Verglichen mit der Kunst der Zeit, waren theoretische Ansätze wie diese damals ausgesprochen avantgardistisch. Das war für Eipeldauer und Filipovic einer der Hauptgründe, die Ausstellung nicht chronologisch zu ordnen – Datierungen sind bei Rosso bis zu einem gewissen Grad immer Glücksache. Die Kuratorinnen haben Rossos Schaffen analysiert und in insgesamt neun Kapitel unterteilt. Eine brillante Entscheidung, denn so gelingt es, Merkmale und Eigenheiten eines Künstlers zu betonen, der ansonsten nur schwer in gängige Kategorien passt. Die Kapitel tragen Überschriften wie „Fotografie“, „Inszenierung“, „Berühren, Umarmen, Formen“ oder „Ungestalt“ – und da kommen nun die Werke der übrigen Künstlerinnen und Künstler ins Spiel.

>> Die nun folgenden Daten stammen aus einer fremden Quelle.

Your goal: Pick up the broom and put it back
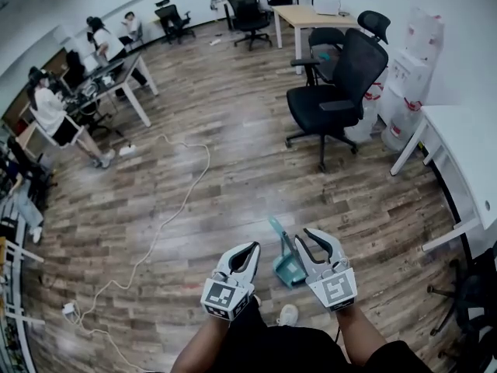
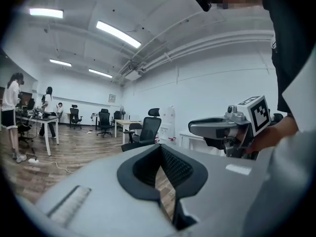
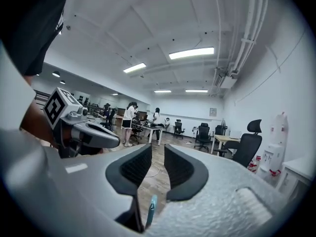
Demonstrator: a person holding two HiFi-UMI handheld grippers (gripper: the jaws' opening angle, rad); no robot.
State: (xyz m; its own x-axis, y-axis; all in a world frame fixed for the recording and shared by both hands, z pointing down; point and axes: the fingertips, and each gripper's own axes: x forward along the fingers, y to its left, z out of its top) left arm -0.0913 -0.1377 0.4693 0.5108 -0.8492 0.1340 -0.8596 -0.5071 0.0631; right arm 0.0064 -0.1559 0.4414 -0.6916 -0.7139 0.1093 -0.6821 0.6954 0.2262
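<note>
A teal broom [image 1: 284, 256] with a slanted handle and a pan-shaped foot stands on the wooden floor, seen in the head view between and below my two grippers. Both grippers are raised well above it and touch nothing. My left gripper [image 1: 251, 249] [image 2: 159, 149] has its pad tips meeting, with nothing held. The pads of my right gripper [image 1: 309, 239] [image 3: 158, 149] stand a narrow gap apart and are empty. In the right gripper view the teal handle tip [image 3: 151, 207] shows far below the jaws. Each gripper view also catches the other gripper alongside.
A black office chair [image 1: 334, 92] stands ahead, with white tables [image 1: 466, 154] and water bottles [image 1: 411, 68] at the right. A white cable [image 1: 167, 216] snakes over the floor at the left. People work at a desk [image 1: 109, 80] at the far left. My shoe [image 1: 288, 315] is near the broom.
</note>
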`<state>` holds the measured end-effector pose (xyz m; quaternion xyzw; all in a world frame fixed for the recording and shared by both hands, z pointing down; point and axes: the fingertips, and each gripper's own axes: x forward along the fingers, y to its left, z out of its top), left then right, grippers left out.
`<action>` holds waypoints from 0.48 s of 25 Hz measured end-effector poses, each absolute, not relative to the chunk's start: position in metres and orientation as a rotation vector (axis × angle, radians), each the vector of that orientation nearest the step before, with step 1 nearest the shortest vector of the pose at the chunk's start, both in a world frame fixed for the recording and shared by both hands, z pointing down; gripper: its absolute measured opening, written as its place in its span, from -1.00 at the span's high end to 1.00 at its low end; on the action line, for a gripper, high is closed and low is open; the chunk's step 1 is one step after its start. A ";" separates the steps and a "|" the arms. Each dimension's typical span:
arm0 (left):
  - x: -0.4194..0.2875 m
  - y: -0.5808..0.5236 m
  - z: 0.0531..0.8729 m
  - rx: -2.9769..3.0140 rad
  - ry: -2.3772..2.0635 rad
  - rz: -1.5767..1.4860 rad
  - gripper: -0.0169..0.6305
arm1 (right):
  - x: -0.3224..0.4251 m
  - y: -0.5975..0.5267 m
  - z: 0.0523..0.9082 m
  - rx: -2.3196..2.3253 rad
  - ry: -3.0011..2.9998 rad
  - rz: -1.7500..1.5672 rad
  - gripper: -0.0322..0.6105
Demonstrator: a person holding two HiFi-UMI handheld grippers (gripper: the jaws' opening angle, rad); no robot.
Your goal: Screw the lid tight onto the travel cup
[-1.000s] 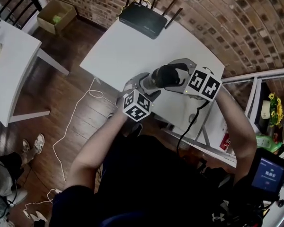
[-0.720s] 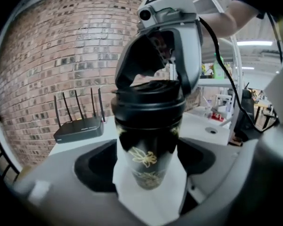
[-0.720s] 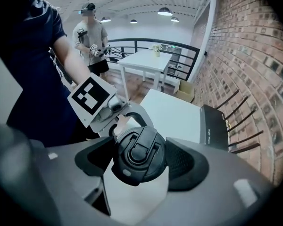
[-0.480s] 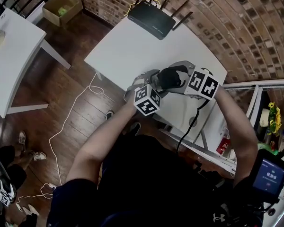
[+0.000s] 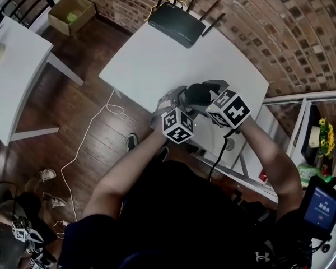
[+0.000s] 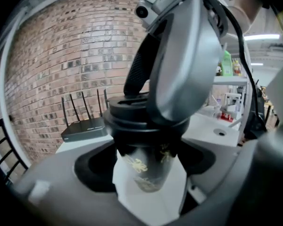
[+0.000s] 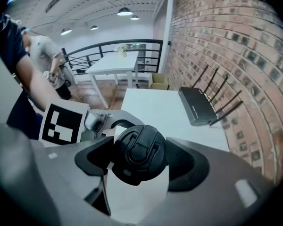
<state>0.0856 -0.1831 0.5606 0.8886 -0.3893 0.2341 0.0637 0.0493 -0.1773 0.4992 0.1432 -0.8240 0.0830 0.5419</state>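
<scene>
right gripper view showed the right gripper (image 7: 140,162) clamped on the lid (image 7: 137,149); left gripper (image 6: 146,167) gaped loosely around the travel cup (image 6: 144,173).

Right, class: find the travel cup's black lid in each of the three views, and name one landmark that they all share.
Head view: lid just right of centre, above the middle.
Left gripper view: lid at centre, side on, atop the cup.
Right gripper view: lid low centre, seen top-on between the jaws.
Shared landmark: the black router with antennas.
</scene>
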 end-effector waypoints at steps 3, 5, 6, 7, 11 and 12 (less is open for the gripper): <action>0.087 -0.184 0.560 2.696 -1.157 0.719 -0.28 | 0.052 -0.180 0.498 0.453 -1.938 0.298 -0.20; 0.087 -0.183 0.560 2.700 -1.142 0.717 -0.28 | 0.050 -0.176 0.498 0.392 -1.926 0.275 -0.28; 0.086 -0.183 0.561 2.702 -1.134 0.714 -0.28 | 0.050 -0.173 0.498 0.321 -1.910 0.217 -0.31; 0.085 -0.183 0.561 2.708 -1.123 0.716 -0.28 | 0.050 -0.172 0.498 0.244 -1.883 0.143 -0.32; 0.086 -0.182 0.561 2.736 -1.088 0.746 -0.27 | 0.049 -0.165 0.501 -0.008 -1.760 0.014 -0.38; 0.087 -0.182 0.560 2.736 -1.084 0.746 -0.27 | 0.049 -0.164 0.501 -0.044 -1.730 0.002 -0.38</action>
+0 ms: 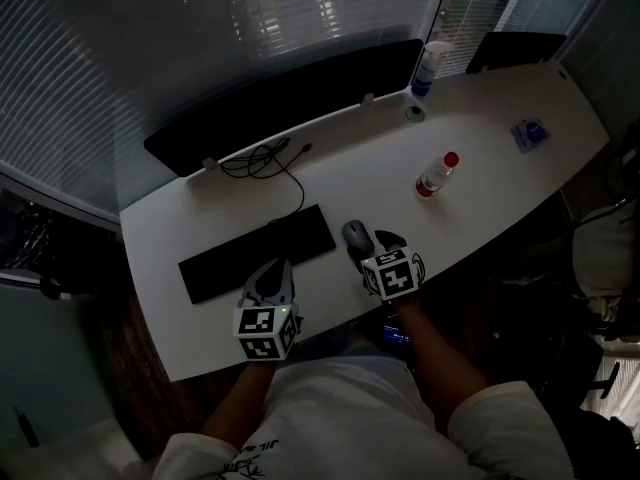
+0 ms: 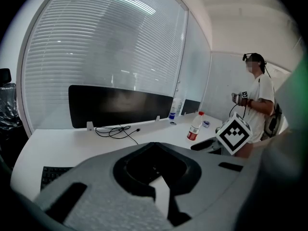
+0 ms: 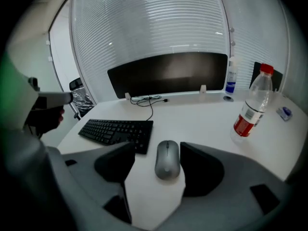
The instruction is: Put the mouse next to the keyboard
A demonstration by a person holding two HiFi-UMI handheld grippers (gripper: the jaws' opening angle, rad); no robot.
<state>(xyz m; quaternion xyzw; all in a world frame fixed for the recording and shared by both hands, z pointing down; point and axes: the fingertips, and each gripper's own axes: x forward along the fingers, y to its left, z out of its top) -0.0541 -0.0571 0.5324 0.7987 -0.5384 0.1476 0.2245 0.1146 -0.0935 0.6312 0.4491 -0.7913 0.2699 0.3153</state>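
Note:
The grey mouse (image 3: 167, 160) lies flat on the white table (image 3: 202, 124), just off the right end of the black keyboard (image 3: 117, 131). My right gripper (image 3: 161, 163) stands open around the mouse, one jaw on each side, and table shows in the gaps beside it. In the head view the mouse (image 1: 356, 235) sits right of the keyboard (image 1: 258, 253), with the right gripper (image 1: 377, 247) at its near side. My left gripper (image 1: 271, 274) hovers at the keyboard's near edge. Its jaws (image 2: 155, 177) look shut with nothing between them.
A clear bottle with a red cap (image 1: 436, 175) stands to the right, and a spray bottle (image 1: 428, 68) at the back. A low black panel (image 1: 290, 98) lines the far edge, with a coiled cable (image 1: 265, 158) in front. A person (image 2: 255, 105) stands at the right.

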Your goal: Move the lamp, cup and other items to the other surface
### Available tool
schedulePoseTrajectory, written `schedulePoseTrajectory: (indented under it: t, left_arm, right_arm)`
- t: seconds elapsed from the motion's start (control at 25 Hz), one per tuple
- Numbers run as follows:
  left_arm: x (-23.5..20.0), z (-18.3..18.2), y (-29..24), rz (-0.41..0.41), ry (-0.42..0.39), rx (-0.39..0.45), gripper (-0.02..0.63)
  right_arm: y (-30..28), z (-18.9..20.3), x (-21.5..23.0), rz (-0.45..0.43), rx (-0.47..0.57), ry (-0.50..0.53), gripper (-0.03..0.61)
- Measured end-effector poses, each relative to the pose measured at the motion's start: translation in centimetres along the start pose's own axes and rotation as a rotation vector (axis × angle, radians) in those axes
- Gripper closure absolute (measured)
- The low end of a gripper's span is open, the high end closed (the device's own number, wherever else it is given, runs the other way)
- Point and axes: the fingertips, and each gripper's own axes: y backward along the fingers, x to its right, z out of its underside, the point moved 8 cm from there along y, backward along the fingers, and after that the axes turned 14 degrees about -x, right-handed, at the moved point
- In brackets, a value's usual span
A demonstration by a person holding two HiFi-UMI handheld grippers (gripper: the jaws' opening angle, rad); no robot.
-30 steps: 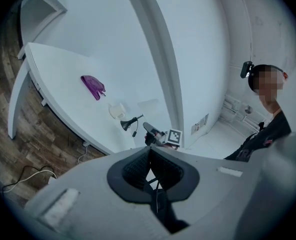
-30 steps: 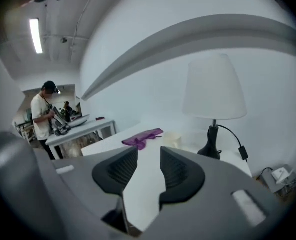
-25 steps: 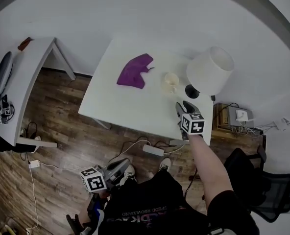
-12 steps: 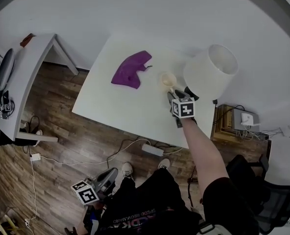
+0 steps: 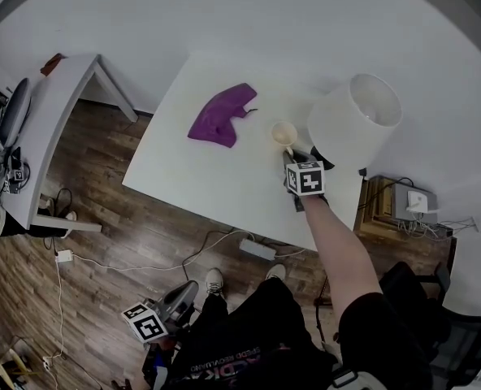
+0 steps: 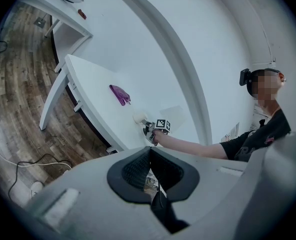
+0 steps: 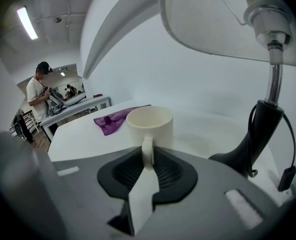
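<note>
Lamp [image 5: 356, 120], cup [image 5: 283, 132] and purple cloth [image 5: 220, 116] are all sitting on the white table [image 5: 216, 177], which is standing on a wood floor [image 5: 102, 242]. A grey desk [image 5: 54, 120] is standing at the table's 9 o'clock, apart from it.

In the head view the lamp is occupying the table's 2 o'clock corner, upright. Its white shade is overhanging its black base [image 7: 248, 151]. In the right gripper view that base is showing at 3 o'clock of the cup, near it but not touching.

The cloth is lying crumpled at the cup's 10 o'clock, well apart from it.

The cup is standing upright just at the lamp's 9 o'clock, with its handle [image 7: 147, 149] pointing at 6 o'clock toward the person. The gripper body is hiding its foot in the right gripper view.

Right gripper [image 5: 289, 153] is reaching in from 5 o'clock on an outstretched arm. Its jaws have just been closing. They are now pinching the cup's handle between the pads, one pad on each side of it, as the right gripper view [image 7: 147, 158] is showing.

Left gripper [image 5: 188, 292] is hanging low at 7 o'clock of the head view, over the floor and well clear of the table. Its jaws are meeting pad to pad with nothing between them, as the left gripper view [image 6: 150, 164] is showing.

A black cord [image 7: 286, 134] is hanging beside the lamp's stem.
</note>
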Motion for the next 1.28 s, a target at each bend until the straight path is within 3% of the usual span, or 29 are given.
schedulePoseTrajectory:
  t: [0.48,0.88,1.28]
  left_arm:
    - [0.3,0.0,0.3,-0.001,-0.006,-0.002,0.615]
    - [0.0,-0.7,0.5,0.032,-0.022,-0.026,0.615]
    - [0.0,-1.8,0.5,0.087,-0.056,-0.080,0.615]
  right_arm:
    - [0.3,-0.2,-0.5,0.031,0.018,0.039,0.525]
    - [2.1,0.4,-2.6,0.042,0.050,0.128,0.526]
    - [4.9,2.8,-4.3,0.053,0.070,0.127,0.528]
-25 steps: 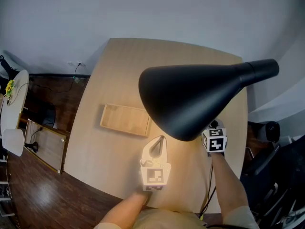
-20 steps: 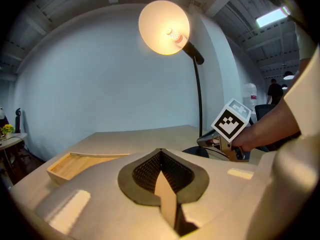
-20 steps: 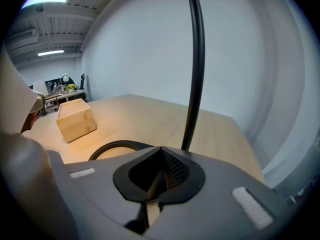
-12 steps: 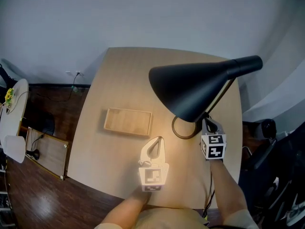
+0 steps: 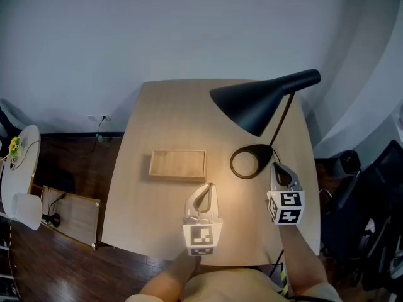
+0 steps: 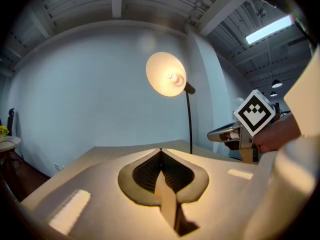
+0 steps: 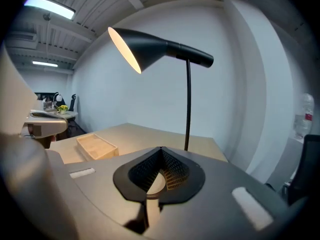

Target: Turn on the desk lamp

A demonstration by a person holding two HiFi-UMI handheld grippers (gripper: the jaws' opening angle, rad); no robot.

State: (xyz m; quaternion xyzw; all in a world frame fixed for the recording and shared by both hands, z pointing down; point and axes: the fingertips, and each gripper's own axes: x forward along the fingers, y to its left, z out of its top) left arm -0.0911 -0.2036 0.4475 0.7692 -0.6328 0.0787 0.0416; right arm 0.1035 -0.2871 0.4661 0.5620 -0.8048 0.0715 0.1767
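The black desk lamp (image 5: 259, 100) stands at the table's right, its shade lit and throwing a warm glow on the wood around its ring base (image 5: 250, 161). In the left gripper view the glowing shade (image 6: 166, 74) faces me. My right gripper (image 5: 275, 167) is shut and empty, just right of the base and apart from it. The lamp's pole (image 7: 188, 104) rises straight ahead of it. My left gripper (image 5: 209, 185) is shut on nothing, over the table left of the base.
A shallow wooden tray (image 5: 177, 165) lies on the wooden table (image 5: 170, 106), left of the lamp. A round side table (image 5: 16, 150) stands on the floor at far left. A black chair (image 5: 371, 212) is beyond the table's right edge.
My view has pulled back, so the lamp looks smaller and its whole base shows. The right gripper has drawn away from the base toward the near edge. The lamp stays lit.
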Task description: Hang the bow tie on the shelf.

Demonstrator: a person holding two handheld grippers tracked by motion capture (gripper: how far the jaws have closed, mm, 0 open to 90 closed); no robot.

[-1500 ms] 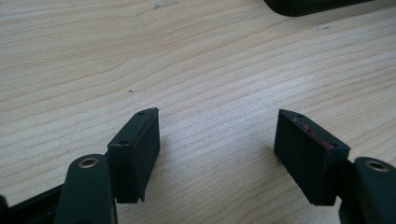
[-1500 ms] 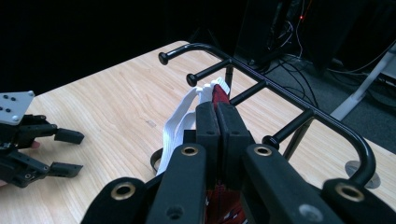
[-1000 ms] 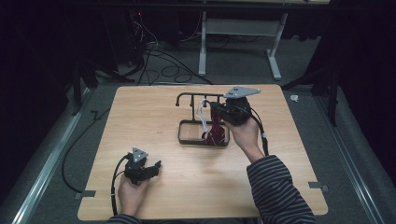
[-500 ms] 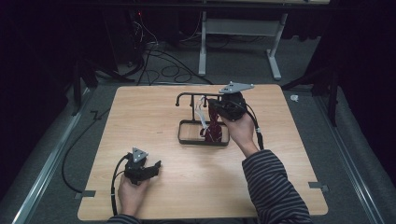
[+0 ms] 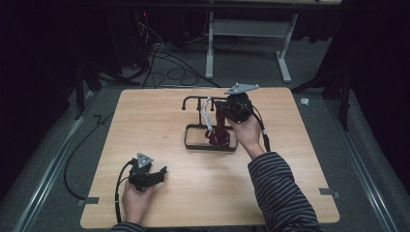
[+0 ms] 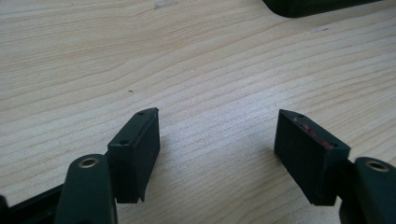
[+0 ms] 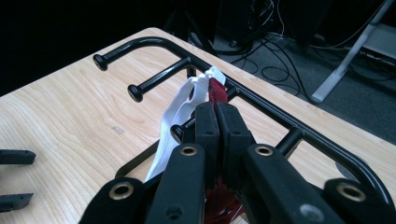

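The right gripper (image 7: 218, 114), jaws pressed together on the dark red strap (image 7: 216, 89), holds it just ahead of its tips against the black rack's (image 7: 261, 100) top bar, which runs crosswise, beside a white strap (image 7: 180, 109).

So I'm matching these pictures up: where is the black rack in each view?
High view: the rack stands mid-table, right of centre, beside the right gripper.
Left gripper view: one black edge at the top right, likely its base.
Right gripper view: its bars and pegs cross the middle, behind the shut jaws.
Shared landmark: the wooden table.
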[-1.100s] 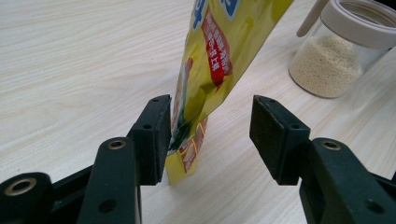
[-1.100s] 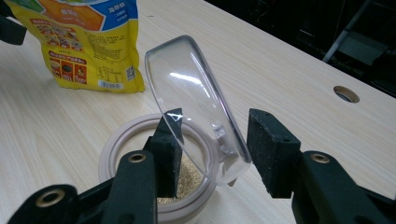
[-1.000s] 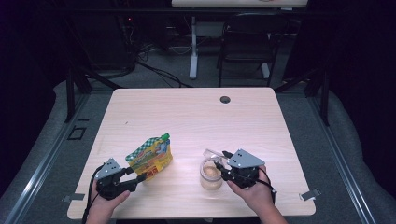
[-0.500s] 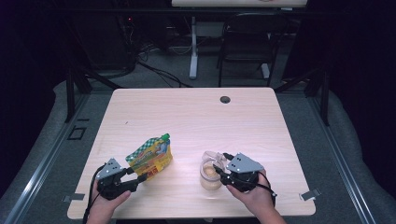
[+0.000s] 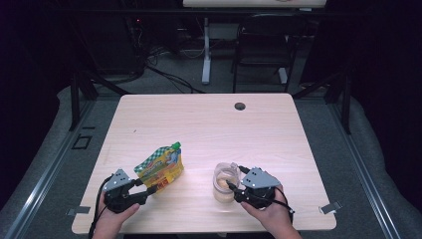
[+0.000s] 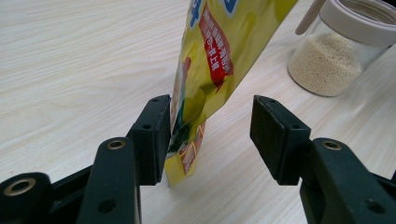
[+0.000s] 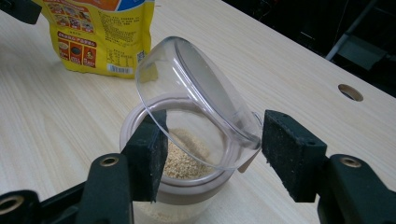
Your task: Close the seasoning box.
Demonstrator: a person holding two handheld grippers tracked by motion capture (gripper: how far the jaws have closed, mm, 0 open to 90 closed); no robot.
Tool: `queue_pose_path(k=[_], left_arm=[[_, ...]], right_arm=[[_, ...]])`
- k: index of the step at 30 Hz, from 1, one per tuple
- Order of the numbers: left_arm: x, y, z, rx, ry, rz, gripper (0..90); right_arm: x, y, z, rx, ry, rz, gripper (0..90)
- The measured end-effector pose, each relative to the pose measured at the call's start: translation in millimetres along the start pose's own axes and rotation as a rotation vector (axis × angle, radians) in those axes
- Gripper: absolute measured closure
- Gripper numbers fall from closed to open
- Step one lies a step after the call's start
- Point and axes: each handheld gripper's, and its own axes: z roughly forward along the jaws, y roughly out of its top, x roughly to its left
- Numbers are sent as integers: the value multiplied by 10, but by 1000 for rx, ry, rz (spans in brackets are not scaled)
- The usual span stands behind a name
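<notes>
Clear jar (image 5: 225, 183) is holding pale grains, its lid (image 7: 201, 107) tilting between the right gripper's (image 7: 212, 144) just-widened fingers; left gripper's (image 6: 210, 133) fingers are standing wide around the yellow pouch (image 6: 215, 60).

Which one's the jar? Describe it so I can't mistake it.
On the wooden table, look along the near edge, just ahead of the right gripper. The jar is a small clear pot of pale grains with a tilted transparent lid, unlike the yellow pouch to its left.
</notes>
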Motion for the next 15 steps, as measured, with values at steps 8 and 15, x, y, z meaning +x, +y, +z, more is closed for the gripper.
queue_pose_path(k=[8,15], left_arm=[[2,2,-10,1,6,0,484],[-11,4,-11,-3,5,0,502]], right_arm=[[31,-39,-46,-1,0,-2,412],[45,-90,-57,14,15,-2,409]])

Nur im ersten Saal des Rundgangs sind – bis auf Cézannes „Fünf Badende“ und Rodins Torso des „L’Homme qui marche“ – fast ausschließlich Werke von Medardo Rosso zu sehen. In allen übrigen Räumen des Rundgangs haben Filipovic und Eipeldauer seine Plastiken und Fotografien mit Arbeiten von anderen kombiniert. Einige von ihnen hat Rosso in den gut dreißig Jahren, die er in Paris lebte, selber kennengelernt, Rodin zum Beispiel oder Edgar Degas. Von Brâncuși, Alberto Giacometti, Louise Bourgeois, Marisa Merz und Juan Muñoz weiß man, dass Rossos Plastiken sie stark beeindruckten. Aber beides war nicht ausschlaggebend für ihre Aufnahme in den Ausstellungsparcours. „Es war uns wichtig, eine große Bandbreite an Kunst zu zeigen“, sagt Filipovic, „und häufig bestehen die Verbindungen weder in direkter Rezeption noch in zeitlicher Nähe.“
In der direkten Gegenüberstellung mit im Ansatz ähnlichen Arbeiten, so die These, wird Rossos Methodik besonders deutlich sichtbar. Und das funktioniert hervorragend. Manchmal offenbart sich in der theoretisch angelegten Herangehensweise auch hintergründiger Humor. In dem Saal, in dem Rossos Ablehnung des Heroischen und Monumentalen verhandelt wird, hängt ein Gemälde von Edgar Degas. Sein „Jockey blessé“ gehört zur Sammlung des Kunstmuseums, man sieht darauf ein Stück Himmel, einen grünen Hügel, ein fliehendes Pferd – und den Reiter, den das Ross gerade abgeworfen hat. Wie er da auf dem Rücken liegt, ist ihm in der Tat alle Heroik abhandengekommen. Es ist zwar nicht so, dass sich das Motiv des Verschwindens und Vergehens bei Rossos Arbeiten nicht von selbst aufdrängen würde. Doch hat man etwa zugleich Miriam Cahns Gemälde einer geisterhaft zerfließenden Figur vor Augen, werden die Parallelen so deutlich, dass man keinen Zweifel mehr daran hegt.